Biden/Harris has not only capitulated to this sentiment, by, for example, continuing Trump’s wall boondoggle at the border. Its policies have helped to contribute to the zero-sum political environment. In a recent interview, Springfield, Ohio Haitian community leader Viles Dorsainvil noted that agitation and hatred against Haitians increased after the Biden administration cut COVID-era social assistance programs in 2021-2022. Winding down these programs was central to Biden’s claim that the administration “led us to the other side” of the pandemic.

For the first three months of 2024, the Gallup survey found that “immigration” was the top problem Americans report going into this year’s presidential election. That certainly made Democrats take notice and accelerated their attempts to claim a “bipartisan” immigration deal. But a closer look at the trends in these data over the years show that Republicans drive most of the national concern on immigration, with a more recent uptick among independents.

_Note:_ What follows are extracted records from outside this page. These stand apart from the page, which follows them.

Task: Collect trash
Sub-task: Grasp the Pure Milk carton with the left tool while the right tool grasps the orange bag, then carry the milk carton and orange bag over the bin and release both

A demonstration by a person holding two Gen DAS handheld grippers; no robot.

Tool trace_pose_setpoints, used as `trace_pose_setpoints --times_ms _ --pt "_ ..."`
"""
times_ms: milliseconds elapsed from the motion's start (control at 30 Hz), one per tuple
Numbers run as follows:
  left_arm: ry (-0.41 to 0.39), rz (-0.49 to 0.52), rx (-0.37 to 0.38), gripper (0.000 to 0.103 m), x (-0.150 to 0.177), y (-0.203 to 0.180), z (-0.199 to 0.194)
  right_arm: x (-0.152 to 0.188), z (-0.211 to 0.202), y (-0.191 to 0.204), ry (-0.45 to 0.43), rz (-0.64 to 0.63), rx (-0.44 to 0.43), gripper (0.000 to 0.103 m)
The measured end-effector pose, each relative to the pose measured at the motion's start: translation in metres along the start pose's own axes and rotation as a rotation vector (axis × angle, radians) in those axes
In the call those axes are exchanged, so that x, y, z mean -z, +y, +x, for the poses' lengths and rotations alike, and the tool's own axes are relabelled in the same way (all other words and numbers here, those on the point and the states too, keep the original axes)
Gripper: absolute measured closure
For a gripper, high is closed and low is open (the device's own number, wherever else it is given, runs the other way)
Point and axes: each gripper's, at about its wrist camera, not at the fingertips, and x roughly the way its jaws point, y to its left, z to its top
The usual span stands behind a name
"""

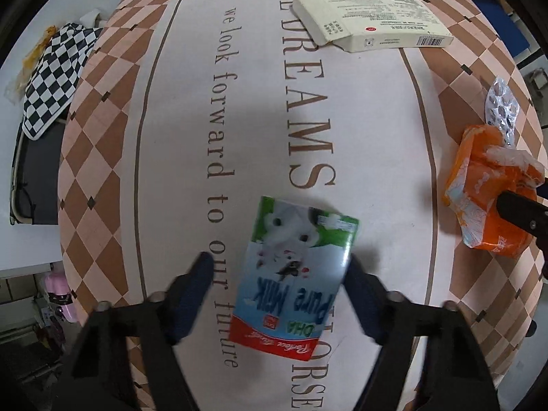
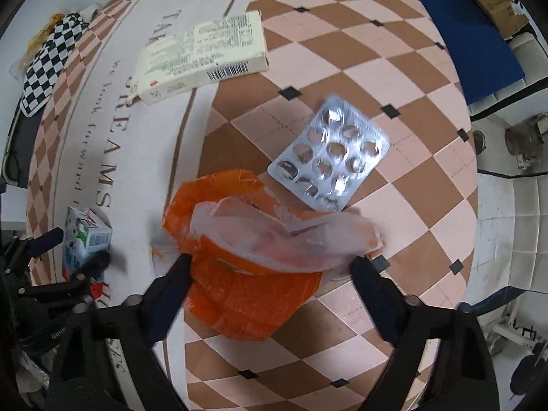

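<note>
- The left tool (image 1: 277, 270) stands spread wide around the small green, blue and red "Pure Milk" carton (image 1: 294, 274), which lies flat on the cream middle band of the printed bench cloth (image 1: 359, 137); the right pad is just beside the carton's edge, the left pad well apart from it
- The right tool (image 2: 269, 263) is likewise spread, straddling the crumpled orange plastic wrapper (image 2: 246, 274) with its loose clear film flap (image 2: 274, 236); neither pad looks pressed into it yet
- That wrapper sits on the brown-and-pink checkered border toward the bench's right edge, with the silver foil blister pack (image 2: 330, 159) just beside it, seeming to touch its far side
- The flat cream cardboard box with a barcode (image 1: 373, 20) lies further off, toward the far edge, straddling the brown line between band and border
- To do the carton well, I would centre the left tool so both pads meet its 2 long sides squarely, since it lies slightly skewed and could swivel out
- For the wrapper, bite low into the bunched orange body, not the film flap, which would likely slip or tear free
- Keep the right tool clear of the blister pack, so it is not dragged along
</note>
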Motion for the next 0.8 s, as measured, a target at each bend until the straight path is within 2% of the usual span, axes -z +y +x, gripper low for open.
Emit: trace_pose_setpoints --times_ms 67,133,267,300,367,467,700,800 --pt "-0.004 -0.016 0.024 0.051 0.003 0.005 0.0 0.0 0.001 0.0 -0.02 -0.002 0.001 0.015" --pt "-0.018 -0.018 0.003 0.052 0.005 0.007 -0.001 0.001 0.0 0.0 -0.04 -0.002 -0.003 0.021" --pt "-0.042 -0.028 -0.003 0.053 0.008 0.01 -0.008 0.006 -0.004 0.002 -0.062 0.0 -0.017 0.038" --pt "-0.049 -0.029 -0.005 0.053 0.008 0.01 -0.011 0.008 -0.006 0.002 -0.076 -0.002 -0.017 0.049" --pt "-0.063 -0.036 -0.013 0.053 0.01 0.011 -0.018 0.01 -0.011 0.005 -0.089 0.0 -0.024 0.058" --pt "-0.093 -0.048 -0.028 0.053 0.014 0.007 -0.031 0.014 -0.02 0.007 -0.113 0.007 -0.046 0.086" --pt "-0.19 -0.09 -0.035 0.053 0.038 0.005 -0.072 0.036 -0.051 0.023 -0.165 0.021 -0.099 0.09" --pt "-0.237 -0.111 -0.013 0.053 0.055 0.012 -0.093 0.054 -0.068 0.031 -0.198 0.026 -0.104 0.09"
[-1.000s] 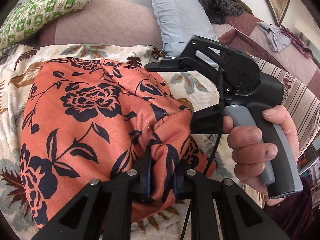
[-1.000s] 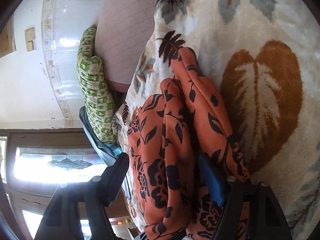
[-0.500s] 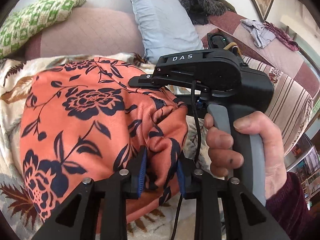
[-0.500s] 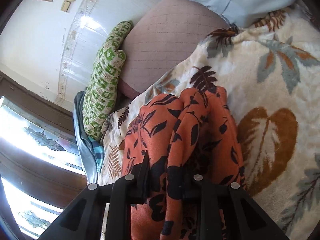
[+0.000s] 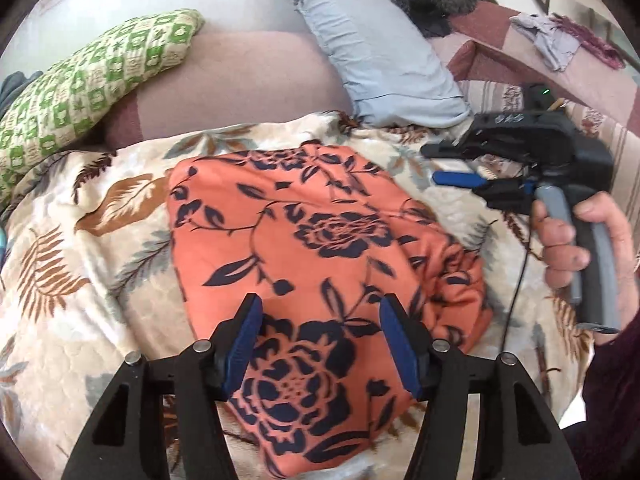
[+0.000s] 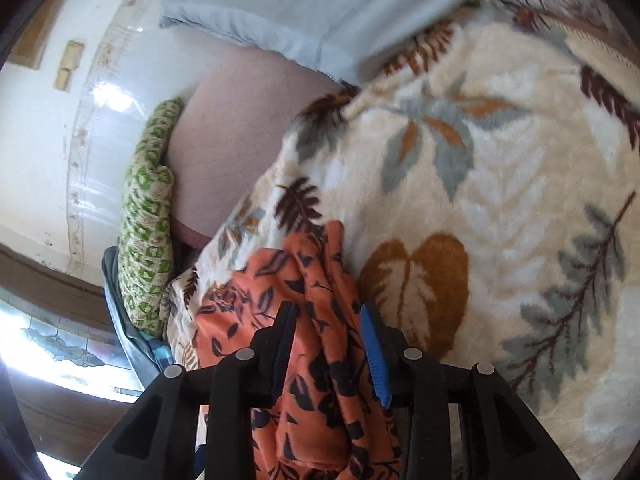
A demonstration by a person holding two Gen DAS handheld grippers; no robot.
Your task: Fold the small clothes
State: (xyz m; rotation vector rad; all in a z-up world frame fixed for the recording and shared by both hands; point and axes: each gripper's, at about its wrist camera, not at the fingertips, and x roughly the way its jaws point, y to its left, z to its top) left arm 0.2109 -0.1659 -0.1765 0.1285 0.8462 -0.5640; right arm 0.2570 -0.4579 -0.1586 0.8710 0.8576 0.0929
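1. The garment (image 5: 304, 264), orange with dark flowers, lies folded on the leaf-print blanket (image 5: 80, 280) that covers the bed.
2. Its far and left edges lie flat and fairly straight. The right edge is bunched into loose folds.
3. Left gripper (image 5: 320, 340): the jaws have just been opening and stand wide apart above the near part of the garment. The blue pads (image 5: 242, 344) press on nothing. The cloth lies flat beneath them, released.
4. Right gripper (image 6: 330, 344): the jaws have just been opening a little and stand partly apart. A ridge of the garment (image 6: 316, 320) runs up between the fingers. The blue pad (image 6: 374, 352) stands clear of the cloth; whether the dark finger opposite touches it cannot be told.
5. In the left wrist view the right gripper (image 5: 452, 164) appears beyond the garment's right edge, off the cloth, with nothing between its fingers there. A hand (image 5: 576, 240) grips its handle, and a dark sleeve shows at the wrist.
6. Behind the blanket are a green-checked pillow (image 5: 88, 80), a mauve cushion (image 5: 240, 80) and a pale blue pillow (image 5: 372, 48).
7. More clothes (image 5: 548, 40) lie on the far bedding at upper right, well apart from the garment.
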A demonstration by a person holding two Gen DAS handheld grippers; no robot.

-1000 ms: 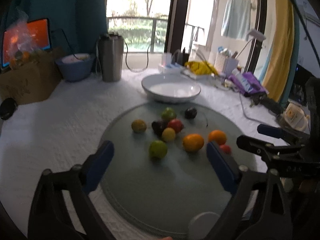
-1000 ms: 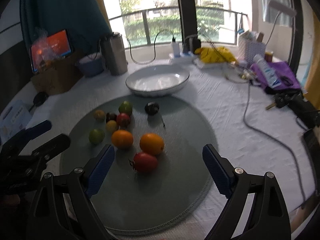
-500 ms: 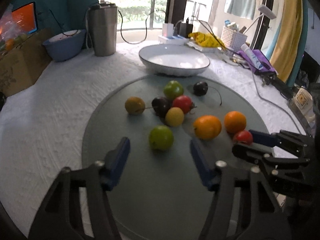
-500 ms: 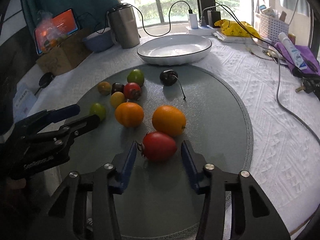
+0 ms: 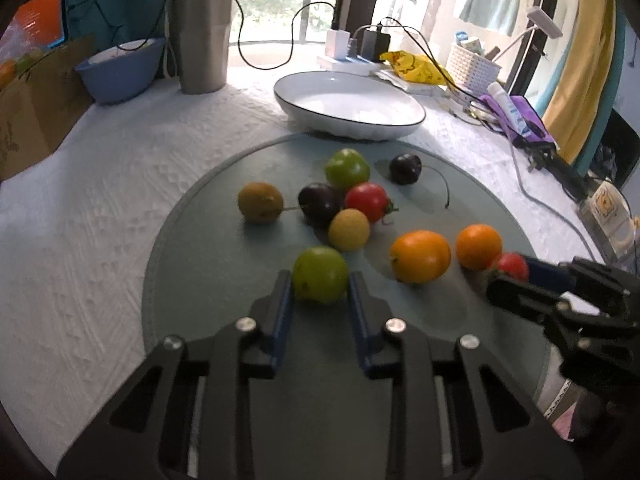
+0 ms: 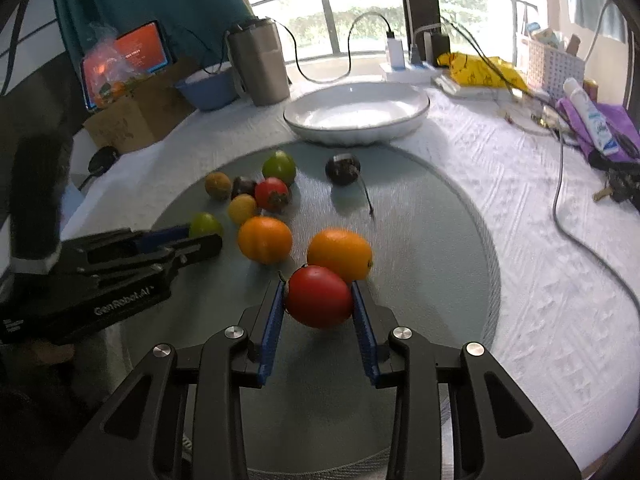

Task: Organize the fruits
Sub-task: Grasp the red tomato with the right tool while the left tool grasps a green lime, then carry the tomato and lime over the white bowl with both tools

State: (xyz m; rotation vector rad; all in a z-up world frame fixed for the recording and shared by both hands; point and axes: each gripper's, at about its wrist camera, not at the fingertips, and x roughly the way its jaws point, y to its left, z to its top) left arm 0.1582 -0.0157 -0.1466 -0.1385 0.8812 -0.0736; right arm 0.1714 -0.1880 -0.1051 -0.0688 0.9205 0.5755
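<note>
— What were my two tongs doing?

— My left tongs (image 5: 320,280) were closed in on the green fruit (image 5: 320,274). The blue pads sat tight on both its sides. My right tongs (image 6: 318,298) held the red tomato (image 6: 318,296) the same way. Both fruits looked like they sat on the round grey mat (image 5: 200,240), or just above it. I could not tell which.

— Why grab those two?

— I think because they were the closest ones to each pair of tongs. Nothing stood in the way in front of the pads.

— Where did the fruits need to go?

— I guessed into the white dish (image 5: 348,104). It sat far ahead of both tongs, just past the mat's far edge, and it had nothing in it.

— Was there room to move?

— Straight up, yes. But an orange (image 6: 340,254) touched the tomato right behind it, just past my right pads. It could roll if I pushed forward. More fruits lay bunched ahead of my left tongs, like the yellow one (image 5: 349,229) and the dark plum (image 5: 320,205). So I thought lifting first was safer than sliding.
</note>
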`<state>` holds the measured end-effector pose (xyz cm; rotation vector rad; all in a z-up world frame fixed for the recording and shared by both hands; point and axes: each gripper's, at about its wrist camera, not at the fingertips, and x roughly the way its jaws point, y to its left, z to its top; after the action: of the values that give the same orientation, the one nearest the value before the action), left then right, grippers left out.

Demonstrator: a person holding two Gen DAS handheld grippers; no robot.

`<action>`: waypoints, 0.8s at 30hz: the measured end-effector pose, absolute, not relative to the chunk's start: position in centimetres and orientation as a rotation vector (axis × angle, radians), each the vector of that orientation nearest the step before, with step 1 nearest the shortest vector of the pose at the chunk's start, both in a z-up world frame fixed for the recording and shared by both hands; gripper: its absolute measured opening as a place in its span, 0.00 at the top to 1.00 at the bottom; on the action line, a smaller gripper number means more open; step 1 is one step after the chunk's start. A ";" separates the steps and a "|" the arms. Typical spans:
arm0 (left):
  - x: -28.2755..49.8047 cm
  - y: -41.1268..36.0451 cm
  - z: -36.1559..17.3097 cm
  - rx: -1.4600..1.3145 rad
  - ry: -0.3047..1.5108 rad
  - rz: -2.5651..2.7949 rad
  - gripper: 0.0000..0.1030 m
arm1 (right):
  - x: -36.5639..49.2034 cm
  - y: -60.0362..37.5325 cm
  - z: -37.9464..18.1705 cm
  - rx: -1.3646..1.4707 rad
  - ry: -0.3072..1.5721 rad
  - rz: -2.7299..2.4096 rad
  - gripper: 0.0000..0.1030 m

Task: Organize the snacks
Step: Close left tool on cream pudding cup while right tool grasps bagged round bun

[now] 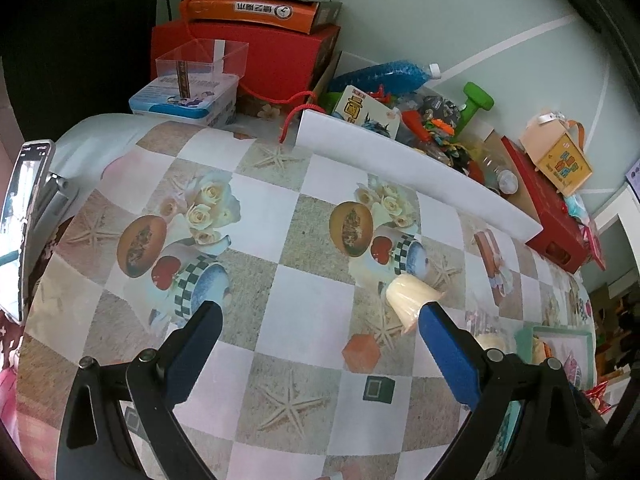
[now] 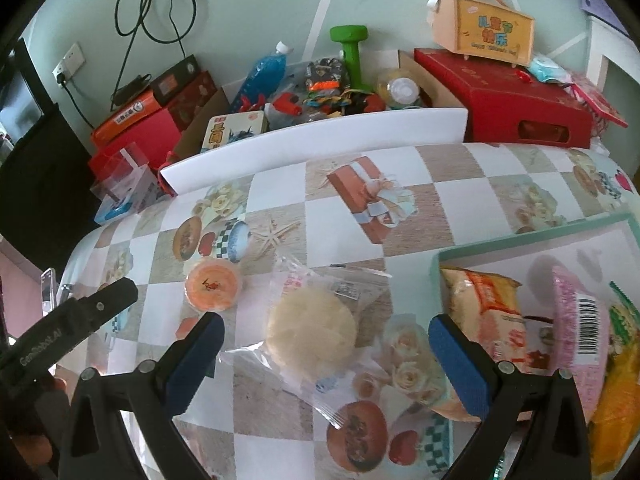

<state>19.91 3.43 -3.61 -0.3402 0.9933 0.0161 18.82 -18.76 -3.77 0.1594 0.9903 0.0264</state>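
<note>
In the right wrist view a round pale pastry in a clear wrapper (image 2: 312, 328) lies on the patterned tablecloth between the fingers of my open right gripper (image 2: 324, 336). An orange jelly cup (image 2: 214, 285) stands just left of it. A mint-rimmed tray (image 2: 520, 240) at the right holds several snack packs, among them an orange-and-cream bag (image 2: 486, 300) and a pink pack (image 2: 580, 332). My left gripper (image 1: 320, 320) is open and empty above the cloth; a small cream-coloured snack (image 1: 410, 294) lies by its right fingertip. The left gripper's body shows in the right wrist view (image 2: 72, 328).
A white board (image 2: 320, 144) stands on edge across the back of the table. Behind it are toys, a blue bottle (image 2: 266, 74), a green dumbbell (image 2: 352, 52) and red boxes (image 2: 508, 96). A phone on a stand (image 1: 24, 220) is at the far left.
</note>
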 end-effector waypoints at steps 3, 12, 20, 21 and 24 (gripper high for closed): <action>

But this also emphasizes how much the immigration issue dominates the Republican/conservative part of the electorate, while the majority has many other competing concerns.

In fact, even in polls that ostensibly show shocking levels of support for Trump policies like mass deportation, there remains widespread support for a “pathway to citizenship” for immigrants, opposition to deportation of undocumented people who have lived in the U.S. for decades, and support for “legal” immigration across the board. But liberal and Democrat capitulation to Trump—whether defended as “savvy” or “safe” in this election year—simply amplifies Trumpism. As the liberal New Republic writer Felipe de la Hoz put it: “So yes, if voters are on the one hand bombarded with a simplistic and all-encompassing vision of a country beset by the perils of masses of faceless immigrants and, on the other, hear crickets or a sort of tepid agreement with the promise that Democrats will actually be better at handling it, of course their opinions are going to trend in a restrictionist direction.”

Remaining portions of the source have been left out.